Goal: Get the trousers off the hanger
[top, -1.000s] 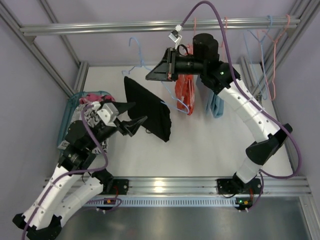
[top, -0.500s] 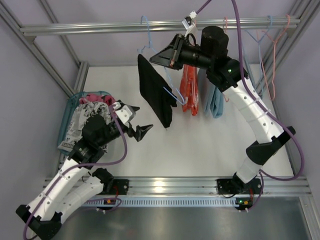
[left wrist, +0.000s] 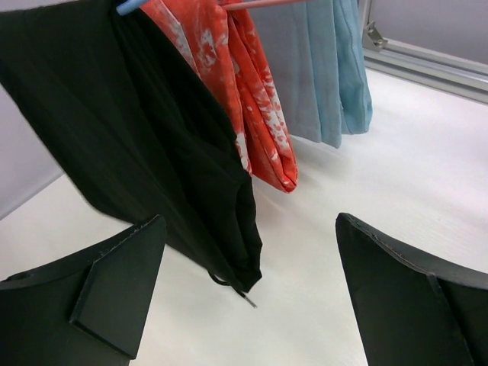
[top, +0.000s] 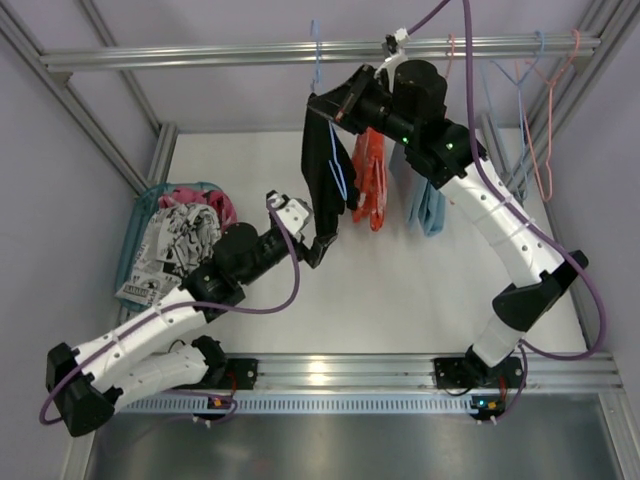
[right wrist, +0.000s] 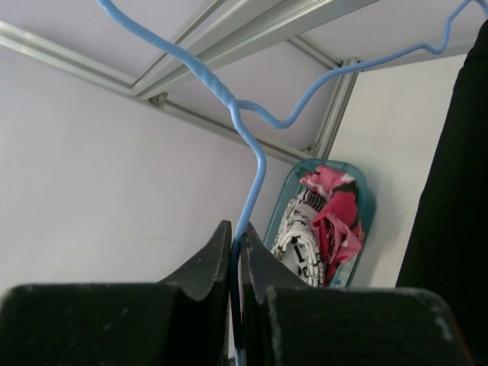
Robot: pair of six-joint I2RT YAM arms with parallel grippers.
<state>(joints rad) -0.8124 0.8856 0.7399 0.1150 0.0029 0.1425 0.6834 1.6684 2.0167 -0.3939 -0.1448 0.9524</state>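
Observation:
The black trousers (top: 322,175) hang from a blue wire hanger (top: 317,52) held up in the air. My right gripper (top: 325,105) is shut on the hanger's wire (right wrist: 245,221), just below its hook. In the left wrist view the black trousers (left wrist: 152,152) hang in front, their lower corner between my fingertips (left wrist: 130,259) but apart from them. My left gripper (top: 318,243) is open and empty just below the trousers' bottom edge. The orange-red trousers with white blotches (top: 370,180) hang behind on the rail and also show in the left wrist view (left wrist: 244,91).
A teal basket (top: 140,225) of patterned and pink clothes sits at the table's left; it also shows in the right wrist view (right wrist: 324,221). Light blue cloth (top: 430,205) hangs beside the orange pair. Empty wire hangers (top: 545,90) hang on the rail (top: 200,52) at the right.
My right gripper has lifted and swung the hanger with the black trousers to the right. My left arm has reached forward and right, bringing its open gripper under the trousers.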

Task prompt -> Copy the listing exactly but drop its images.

Exercise output ->
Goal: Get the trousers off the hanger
[top, -1.000s] 
[top, -0.500s] 
[left wrist, +0.000s] 
[top, +0.000s] 
[right wrist, +0.000s] 
Robot: pair of six-joint I2RT YAM arms with parallel grippers.
<state>(joints rad) -0.8124 0.8856 0.7399 0.1150 0.0029 0.1425 0.6834 1.6684 2.0167 -0.3939 -0.1448 0.9524</state>
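Observation:
The black trousers (top: 322,175) hang from a blue wire hanger (top: 317,52) held up in the air. My right gripper (top: 325,105) is shut on the hanger's wire (right wrist: 245,221), just below its hook. In the left wrist view the black trousers (left wrist: 152,152) hang in front, their lower corner between my fingertips (left wrist: 130,259) but apart from them. My left gripper (top: 318,243) is open and empty just below the trousers' bottom edge. The orange-red trousers with white blotches (top: 370,180) hang behind on the rail and also show in the left wrist view (left wrist: 244,91).
A teal basket (top: 140,225) of patterned and pink clothes sits at the table's left; it also shows in the right wrist view (right wrist: 324,221). Light blue cloth (top: 430,205) hangs beside the orange pair. Empty wire hangers (top: 545,90) hang on the rail (top: 200,52) at the right.
My right gripper has lifted and swung the hanger with the black trousers to the right. My left arm has reached forward and right, bringing its open gripper under the trousers.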

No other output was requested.